WHAT THIS TASK INVOLVES:
As the lines appear below, please set them down exactly, starting at the first and finishing with the one containing "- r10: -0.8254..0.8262".
====
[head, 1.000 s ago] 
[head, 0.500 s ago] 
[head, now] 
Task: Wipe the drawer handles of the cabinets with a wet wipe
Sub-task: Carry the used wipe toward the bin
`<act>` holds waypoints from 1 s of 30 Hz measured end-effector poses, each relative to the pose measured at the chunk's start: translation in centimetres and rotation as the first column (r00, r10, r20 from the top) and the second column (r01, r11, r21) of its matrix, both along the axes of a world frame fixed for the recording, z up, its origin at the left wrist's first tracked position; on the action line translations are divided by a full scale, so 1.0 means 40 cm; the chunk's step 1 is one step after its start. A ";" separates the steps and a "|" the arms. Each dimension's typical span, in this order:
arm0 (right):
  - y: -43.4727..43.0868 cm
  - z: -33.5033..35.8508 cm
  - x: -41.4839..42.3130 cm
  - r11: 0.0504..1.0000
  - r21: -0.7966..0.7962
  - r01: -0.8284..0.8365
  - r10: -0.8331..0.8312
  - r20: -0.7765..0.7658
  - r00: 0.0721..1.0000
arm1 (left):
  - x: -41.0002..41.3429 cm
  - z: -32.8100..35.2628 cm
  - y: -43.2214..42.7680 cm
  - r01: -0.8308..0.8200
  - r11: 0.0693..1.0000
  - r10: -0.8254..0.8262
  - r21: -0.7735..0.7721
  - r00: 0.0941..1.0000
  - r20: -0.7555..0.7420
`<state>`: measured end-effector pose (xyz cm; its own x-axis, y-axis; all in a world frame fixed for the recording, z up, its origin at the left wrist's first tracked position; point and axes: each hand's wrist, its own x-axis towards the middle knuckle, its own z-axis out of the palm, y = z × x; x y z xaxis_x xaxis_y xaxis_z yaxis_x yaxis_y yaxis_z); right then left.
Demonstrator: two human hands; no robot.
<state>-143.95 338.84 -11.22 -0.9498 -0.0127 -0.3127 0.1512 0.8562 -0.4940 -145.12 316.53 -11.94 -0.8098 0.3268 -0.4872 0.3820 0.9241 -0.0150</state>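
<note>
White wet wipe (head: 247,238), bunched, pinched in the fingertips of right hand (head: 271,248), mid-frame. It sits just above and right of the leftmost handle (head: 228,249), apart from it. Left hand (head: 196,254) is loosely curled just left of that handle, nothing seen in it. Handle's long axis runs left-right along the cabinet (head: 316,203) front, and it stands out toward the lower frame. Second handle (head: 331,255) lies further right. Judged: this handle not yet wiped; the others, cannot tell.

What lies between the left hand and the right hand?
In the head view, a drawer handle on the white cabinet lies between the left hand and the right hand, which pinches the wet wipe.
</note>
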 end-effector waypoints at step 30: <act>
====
SOLUTION:
[head, 1.000 s ago] 
[head, 0.500 s ago] 
[head, now] 
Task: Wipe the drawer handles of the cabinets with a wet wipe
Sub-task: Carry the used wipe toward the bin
`<act>` holds waypoints from 1 s of 30 Hz measured end-effector poses, each relative to the pose measured at the chunk's start: translation in centimetres and rotation as the first column (r00, r10, r20 from the top) and the second column (r01, r11, r21) of its matrix, both along the axes of a world frame fixed for the recording, z up, its origin at the left wrist's first tracked position; on the action line translations are divided by a full scale, so 1.0 means 40 cm; the chunk's step 1 is one step after its start. A ";" separates the steps and a "|" the arms. Each dimension's typical span, in this order:
arm0 (right):
  - y: -43.4727..43.0868 cm
  - z: -33.5033..35.8508 cm
  - x: -41.4839..42.3130 cm
  - r11: 0.0504..1.0000
  - r21: -0.7966..0.7962
  - r01: -0.8284..0.8365
  - r10: -0.8331..0.8312
  - r20: -0.7765..0.7658
  - r00: 0.0721..1.0000
arm1 (left):
  - x: -41.0002..41.3429 cm
  - z: -32.8100..35.2628 cm
  - y: -43.2214..42.7680 cm
  - r01: -0.8308..0.8200
  - r11: 0.0693..1.0000
  - r10: -0.8254..0.8262

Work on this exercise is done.